Yes, though in this particular case the author told me cgo wasn't involved. This makes it very very peculiar. Usually when I see system DLLs (not 3rd party) rebasing it's either mallware in other processes that lazily loaded ntdll.dll and that had to be rebased or some legit program or mallware that does user mode hooking by injecting DLLs.

It is NOT a Go problem, but Go could implement a workaround making the address space reservation in teh PE header.

[burgerbrain]

Isn't Go normally statically linked if cgo isn't being used? Would that mean that the DLL's in the virtual address space definitely shouldn't be there?

[4ad]

Statically linked in Linux, in Windows the Go runtime and packages are statically linked into the binary, but the binary itself is dynamically linked to kernel32.dll because issuing syscalls directly is not supported.

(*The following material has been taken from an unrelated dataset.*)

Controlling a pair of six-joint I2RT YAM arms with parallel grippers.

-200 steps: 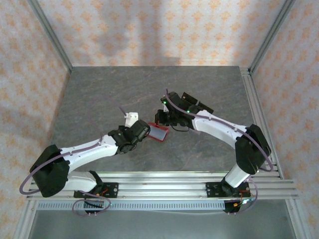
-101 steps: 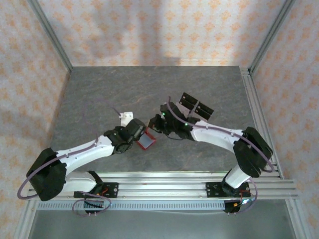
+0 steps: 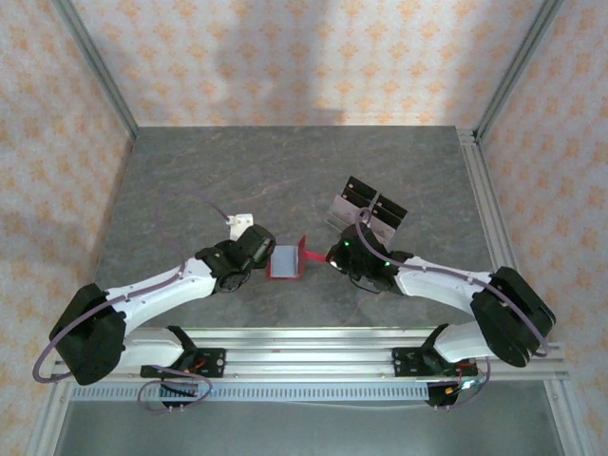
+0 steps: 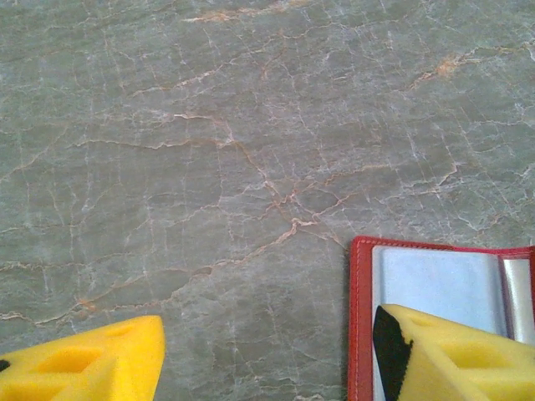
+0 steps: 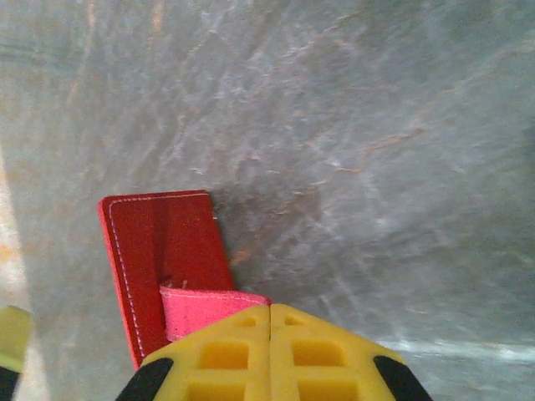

Why was kernel32.dll rebased when Go doesn't force the rebase is a very good question indeed. I suspect a 3rd party user mode hook, it doesn't even have to be malware, there are legit "security" and monitoring applications that use this technique.

[mbe]

ASLR I would guess.

[4ad]

ASLR support needs to be stamped in the PE header. You can enable it globally, but the randomization space is smaller than it should matter for this.

It's definitely something to investigate though.